Elephants transform into excavators in seconds: A new breakthrough in 3D deformation without additional training
[Introduction] Nanjing University and Peking University have proposed MorphAny3D, which enables 3D generation models to achieve smooth cross-category deformation without training. By innovatively fusing source and target features through an attention mechanism, it precisely controls the structure and timing, easily accomplishing complex deformations with results far superior to traditional methods.
3D deformation aims to achieve a smooth transition from a source object to a target object. Although 2D image generation models have promoted significant progress in image deformation technology, 3D deformation still faces the following bottlenecks due to the complexity of its spatial structure:
(1) Difficulty in cross-category matching: Traditional 3D deformation methods based on matching rely heavily on the dense correspondence between the source and the target. When dealing with cross-category objects (such as "an elephant transforming into an excavator"), this matching mechanism often fails, leading to structural distortion or even collapse during the deformation process, as shown in Figure 1-(a).
(2) Lack of temporal consistency: Another intuitive approach is to first generate a sequence using 2D deformation and then "elevate the dimension" through a 3D generation model. However, this method lacks inter-frame constraints and it is difficult to ensure the temporal consistency of the deformation, as shown in Figure 1-(b).
Figure 1: Qualitative comparison of different deformation schemes. is the deformation weight for controlling the deformation progress.
Currently, the field of 3D generation is progressing rapidly. In particular, Trellis[1] has achieved high-quality and diverse image-to-3D capabilities by encoding 3D assets into structured latent variables (Structured Latent, SLAT).
This raises the question: Can SLAT be introduced into 3D deformation to fully utilize its powerful 3D generation prior?

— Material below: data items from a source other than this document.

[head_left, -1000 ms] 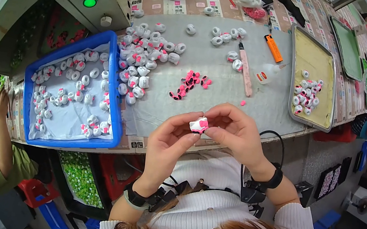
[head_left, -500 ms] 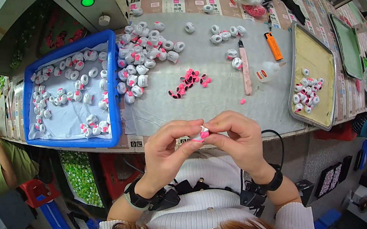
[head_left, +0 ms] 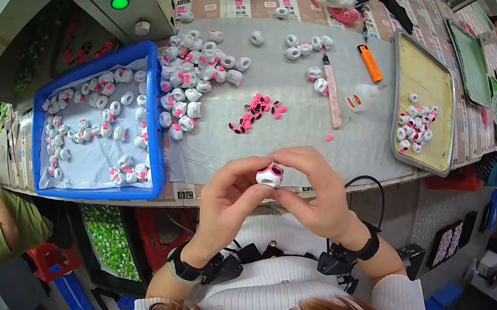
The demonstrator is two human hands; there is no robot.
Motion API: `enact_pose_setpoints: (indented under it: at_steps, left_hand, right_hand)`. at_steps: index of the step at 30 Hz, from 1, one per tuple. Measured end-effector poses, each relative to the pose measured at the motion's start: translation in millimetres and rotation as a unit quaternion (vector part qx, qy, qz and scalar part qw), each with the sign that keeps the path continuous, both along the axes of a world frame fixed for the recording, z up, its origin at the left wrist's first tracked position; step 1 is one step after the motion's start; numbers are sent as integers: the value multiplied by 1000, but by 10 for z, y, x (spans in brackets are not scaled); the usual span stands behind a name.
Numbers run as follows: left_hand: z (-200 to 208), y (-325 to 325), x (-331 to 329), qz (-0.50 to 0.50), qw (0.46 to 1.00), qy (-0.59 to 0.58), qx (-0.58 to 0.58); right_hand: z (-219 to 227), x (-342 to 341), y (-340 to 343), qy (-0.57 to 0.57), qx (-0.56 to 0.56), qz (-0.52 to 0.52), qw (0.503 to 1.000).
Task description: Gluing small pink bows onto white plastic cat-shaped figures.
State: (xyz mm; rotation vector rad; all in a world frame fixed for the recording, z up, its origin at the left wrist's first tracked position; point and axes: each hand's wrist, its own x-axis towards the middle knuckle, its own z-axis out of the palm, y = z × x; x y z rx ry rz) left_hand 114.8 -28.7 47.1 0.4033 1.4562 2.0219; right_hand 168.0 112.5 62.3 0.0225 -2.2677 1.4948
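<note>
Between my two hands, above the table's front edge, is a small white figurine head (head_left: pixel 270 175) with pink-rimmed dark glasses on it and a dark opening below them. My left hand (head_left: pixel 231 186) pinches its left side with thumb and fingers. Closed on its other side is my right hand (head_left: pixel 317 183), fingertips arched over the top and thumb underneath. Beyond my hands, a scatter of tiny pink and black pieces (head_left: pixel 254 114) lies on the grey sheet (head_left: pixel 208 161). A heap of similar white heads (head_left: pixel 193 73) with pink parts rests farther left.
A blue tray (head_left: pixel 157 172) of white heads stands at the left; a metal tray (head_left: pixel 394 146) holding more is at the right. An orange-handled knife (head_left: pixel 369 63), a pink pen-like tool (head_left: pixel 332 97) and a small clear bottle (head_left: pixel 362 98) lie between. Co-workers sit at both sides.
The white head has turned between my fingers, so its glasses and dark opening now show. My right fingers have moved over its top, and both hands stay in about the same place.
</note>
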Motion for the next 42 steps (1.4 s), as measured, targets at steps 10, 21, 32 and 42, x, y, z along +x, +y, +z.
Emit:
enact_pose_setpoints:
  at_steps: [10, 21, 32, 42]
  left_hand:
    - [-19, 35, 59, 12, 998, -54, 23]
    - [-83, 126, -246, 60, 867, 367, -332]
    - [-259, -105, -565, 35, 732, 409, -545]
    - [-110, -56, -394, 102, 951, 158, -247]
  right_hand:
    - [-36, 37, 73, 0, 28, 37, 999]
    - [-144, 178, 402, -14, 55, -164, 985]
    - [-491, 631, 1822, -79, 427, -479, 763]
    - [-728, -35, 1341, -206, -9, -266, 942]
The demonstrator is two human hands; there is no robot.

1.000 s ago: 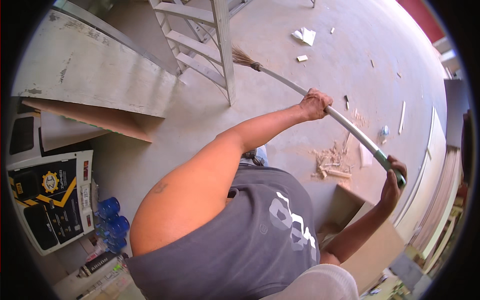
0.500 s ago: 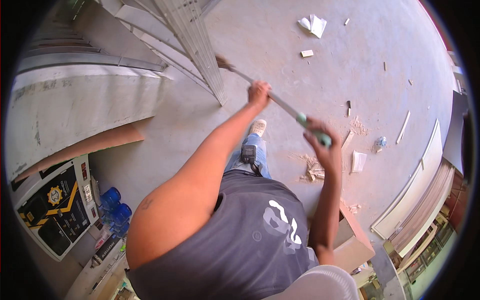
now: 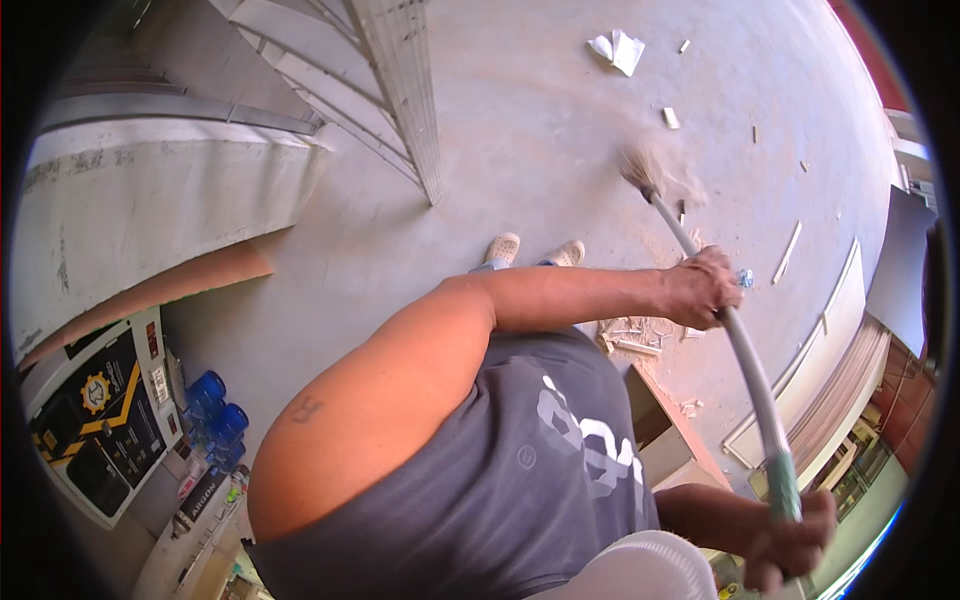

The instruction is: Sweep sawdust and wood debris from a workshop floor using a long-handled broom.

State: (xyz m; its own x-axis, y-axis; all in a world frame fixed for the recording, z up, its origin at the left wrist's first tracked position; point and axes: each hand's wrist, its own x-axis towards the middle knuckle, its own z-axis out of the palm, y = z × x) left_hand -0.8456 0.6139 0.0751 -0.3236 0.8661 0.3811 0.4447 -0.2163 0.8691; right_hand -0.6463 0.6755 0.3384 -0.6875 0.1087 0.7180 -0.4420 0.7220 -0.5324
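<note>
Apparently, sweeping is in hand: the broom (image 3: 752, 375), slanted over the floor (image 3: 540, 150), is gripped mid-handle by the closed left hand (image 3: 706, 288) and, as far as blur shows, at its green end by the curled right hand (image 3: 797, 540), a controlled gathering stroke being called for.

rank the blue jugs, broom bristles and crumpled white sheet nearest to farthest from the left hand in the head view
From the left hand:
1. Broom bristles: ahead, at the far end of the broom handle it grips.
2. Crumpled white sheet: farther ahead on the floor.
3. Blue jugs: away on the person's left side.
</note>
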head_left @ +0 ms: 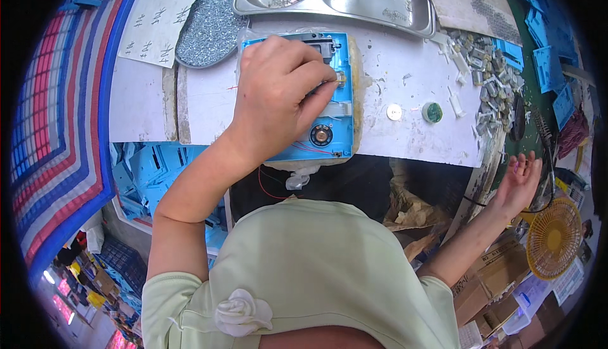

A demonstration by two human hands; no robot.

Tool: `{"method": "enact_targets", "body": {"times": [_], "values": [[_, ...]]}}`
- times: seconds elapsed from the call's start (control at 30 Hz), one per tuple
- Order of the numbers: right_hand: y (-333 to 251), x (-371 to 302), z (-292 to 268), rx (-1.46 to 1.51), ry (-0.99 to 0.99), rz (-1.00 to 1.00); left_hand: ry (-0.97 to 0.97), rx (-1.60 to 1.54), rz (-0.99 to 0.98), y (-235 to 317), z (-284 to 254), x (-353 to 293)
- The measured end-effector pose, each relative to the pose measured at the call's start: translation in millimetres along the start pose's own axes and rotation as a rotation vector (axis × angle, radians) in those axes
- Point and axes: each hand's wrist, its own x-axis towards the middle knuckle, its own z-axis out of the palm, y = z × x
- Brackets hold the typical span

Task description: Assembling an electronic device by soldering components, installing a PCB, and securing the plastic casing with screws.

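A blue plastic housing (342, 130) lies on the white work surface in front of me, with a round black speaker (321, 135) and thin red wires inside. Over its upper part is my left hand (282, 89), thumb and forefinger pinched together at a small pale piece (341, 79) by the right wall. The hand hides much of the housing, and I cannot make out what the pinch holds. Far to the right, beyond the table edge, my right hand (519, 184) is raised with its fingers apart, beside a black cable (553, 181) and a coiled metal holder (542, 124).
A steel tray (380, 23) with small parts stands at the back, next to a dark round tray (209, 29) of screws. Small metal-and-white parts (494, 86) are heaped at the right. A green-topped round piece (432, 113) and a white disc (394, 112) lie nearer. A yellow fan (554, 238) stands lower right.
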Motion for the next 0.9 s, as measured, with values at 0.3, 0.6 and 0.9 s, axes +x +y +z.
{"method": "enact_targets", "body": {"times": [0.3,0.6,0.9], "values": [[-4,79,-36,-0.161,0.188,-0.209,-0.012,0.059,-0.047,2,13,-3],[-8,-54,-38,0.061,-0.226,-0.296,0.0,0.07,-0.056,1,14,-5],[23,-161,120,-0.103,-0.957,-0.442,-0.007,0.095,-0.044,1,16,-4]]}}
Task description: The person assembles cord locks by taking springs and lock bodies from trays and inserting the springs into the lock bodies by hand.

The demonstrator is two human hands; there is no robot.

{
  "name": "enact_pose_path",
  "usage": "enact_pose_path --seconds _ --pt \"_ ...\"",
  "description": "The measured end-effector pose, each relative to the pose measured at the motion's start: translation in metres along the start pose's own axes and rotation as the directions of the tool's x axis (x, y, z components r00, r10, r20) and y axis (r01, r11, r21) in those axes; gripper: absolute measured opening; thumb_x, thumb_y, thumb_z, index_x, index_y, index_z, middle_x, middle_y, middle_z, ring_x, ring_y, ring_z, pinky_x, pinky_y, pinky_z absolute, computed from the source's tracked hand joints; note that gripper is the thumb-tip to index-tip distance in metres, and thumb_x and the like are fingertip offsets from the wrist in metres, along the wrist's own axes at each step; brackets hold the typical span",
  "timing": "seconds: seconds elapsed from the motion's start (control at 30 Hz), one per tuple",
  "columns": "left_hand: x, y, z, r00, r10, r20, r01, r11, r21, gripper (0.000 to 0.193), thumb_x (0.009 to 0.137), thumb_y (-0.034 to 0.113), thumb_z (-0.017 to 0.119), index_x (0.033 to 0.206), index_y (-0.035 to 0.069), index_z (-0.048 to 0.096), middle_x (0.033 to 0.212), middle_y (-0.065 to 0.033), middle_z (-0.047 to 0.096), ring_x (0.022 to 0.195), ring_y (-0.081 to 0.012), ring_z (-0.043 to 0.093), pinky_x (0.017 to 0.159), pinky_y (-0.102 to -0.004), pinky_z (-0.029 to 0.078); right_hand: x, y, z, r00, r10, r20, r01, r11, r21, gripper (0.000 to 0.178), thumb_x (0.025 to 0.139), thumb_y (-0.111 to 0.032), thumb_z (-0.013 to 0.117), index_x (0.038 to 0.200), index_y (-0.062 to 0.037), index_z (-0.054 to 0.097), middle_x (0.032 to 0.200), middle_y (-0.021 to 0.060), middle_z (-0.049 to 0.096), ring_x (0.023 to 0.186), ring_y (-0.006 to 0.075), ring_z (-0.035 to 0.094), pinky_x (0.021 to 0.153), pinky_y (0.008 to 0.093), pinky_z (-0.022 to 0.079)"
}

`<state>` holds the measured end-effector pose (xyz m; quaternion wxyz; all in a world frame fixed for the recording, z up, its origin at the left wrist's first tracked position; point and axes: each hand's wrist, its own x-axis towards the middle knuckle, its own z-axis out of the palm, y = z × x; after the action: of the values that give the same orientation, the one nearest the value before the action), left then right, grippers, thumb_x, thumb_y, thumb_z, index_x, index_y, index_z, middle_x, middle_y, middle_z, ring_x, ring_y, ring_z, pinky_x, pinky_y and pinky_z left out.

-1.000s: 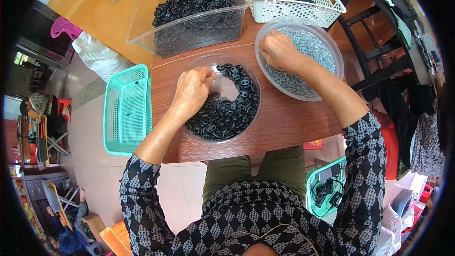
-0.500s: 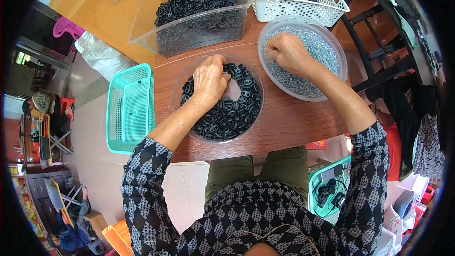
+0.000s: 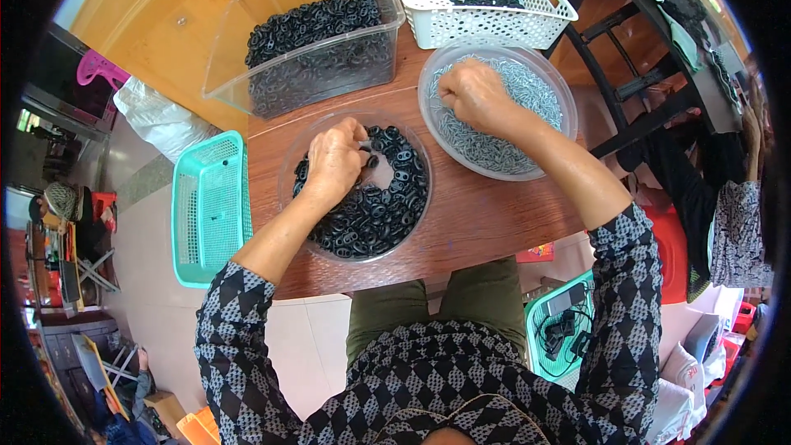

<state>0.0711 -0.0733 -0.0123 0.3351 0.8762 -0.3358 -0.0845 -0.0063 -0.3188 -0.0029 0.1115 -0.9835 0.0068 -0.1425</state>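
We're watching the left hand (image 3: 333, 163) curling over black pieces (image 3: 371, 218), the right hand (image 3: 474, 92) over metal pins (image 3: 535, 95), in separate bowls (image 3: 426, 99). Plenty lying in both. Tips hidden, so we're not telling either grip or how much is done.

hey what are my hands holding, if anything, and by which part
The left hand has a small black piece at its fingertips, perhaps pinched; by which part can't be told. Whether the right hand, over the silvery metal pieces, holds anything can't be told.

Your table (image 3: 461, 214) looks like glossy wood; your pins (image 3: 529, 89), shiny metal; your links (image 3: 371, 218), smooth, glossy plastic.
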Motion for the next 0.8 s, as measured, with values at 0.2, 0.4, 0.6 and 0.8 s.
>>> enact_pose_path --seconds 0.2,0.4,0.6,0.8 --pt "-0.010 -0.020 -0.005 0.996 -0.070 0.061 0.083 0.964 -0.253 0.013 0.066 -0.003 0.066 0.078 0.003 0.065 0.061 -0.0045 0.062 0.056 -0.0107 0.058 0.054 -0.0281 0.045 -0.001 0.002 0.002 0.995 -0.096 0.020 0.096 0.995 -0.018 0.002 0.071 -0.006 0.064 0.069 -0.0050 0.064 0.073 0.0150 0.059 0.080 0.0343 0.056 0.069 0.0457 0.045" --pt "-0.018 -0.014 -0.021 0.970 -0.209 0.125 0.244 0.849 -0.469 0.009 0.070 -0.003 0.066 0.078 0.002 0.065 0.062 -0.0007 0.060 0.055 -0.0072 0.053 0.049 -0.0226 0.040 0.000 0.000 -0.005 0.996 -0.073 0.042 0.073 0.997 0.011 0.003 0.071 -0.006 0.064 0.068 -0.0041 0.064 0.073 0.0154 0.060 0.078 0.0344 0.056 0.069 0.0454 0.045" --pt "-0.030 0.001 -0.032 0.963 -0.205 0.177 0.270 0.788 -0.553 0.008 0.076 -0.002 0.066 0.083 0.002 0.063 0.068 0.0005 0.060 0.055 -0.0060 0.052 0.046 -0.0188 0.036 0.000 0.001 0.003 0.981 -0.185 -0.061 0.189 0.980 0.069 0.006 0.062 0.001 0.057 0.058 -0.0026 0.060 0.062 0.0191 0.059 0.067 0.0396 0.058 0.060 0.0497 0.046" --pt "-0.045 0.006 -0.038 0.953 -0.225 0.204 0.304 0.734 -0.607 0.006 0.078 0.000 0.067 0.083 0.002 0.063 0.071 -0.0005 0.062 0.055 -0.0066 0.053 0.047 -0.0191 0.038 -0.001 0.000 -0.008 0.998 -0.057 0.038 0.057 0.998 0.018 0.006 0.071 -0.005 0.063 0.065 -0.0049 0.064 0.072 0.0152 0.061 0.076 0.0349 0.057 0.069 0.0460 0.046"
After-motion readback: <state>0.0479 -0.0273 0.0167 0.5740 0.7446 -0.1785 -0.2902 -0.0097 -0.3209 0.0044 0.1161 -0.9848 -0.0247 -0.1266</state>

MorphAny3D is based on this motivation. By deeply exploring the fusion rules of SLAT in the attention mechanism, a series of efficient training-free components are constructed to achieve smooth and reasonable cross-category 3D deformation.
In response to this problem, Sun Xiaokun from the PCA-Lab of Nanjing University, under the guidance of Associate Professor Zhang Zhenyu, proposed the training-free 3D deformation framework MorphAny3D in the latest work at CVPR 2026.
Project homepage: https://xiaokunsun.github.io/MorphAny3D.github.io
Paper link: https://arxiv.org/pdf/2601.00204
Code link: https://github.com/XiaokunSun/MorphAny3D
This method successfully activates the potential of the 3D generation prior in the field of deformation by skillfully fusing the features of the original object and the target object in the attention mechanism of the large 3D generation model, achieving high-quality cross-category 3D deformation.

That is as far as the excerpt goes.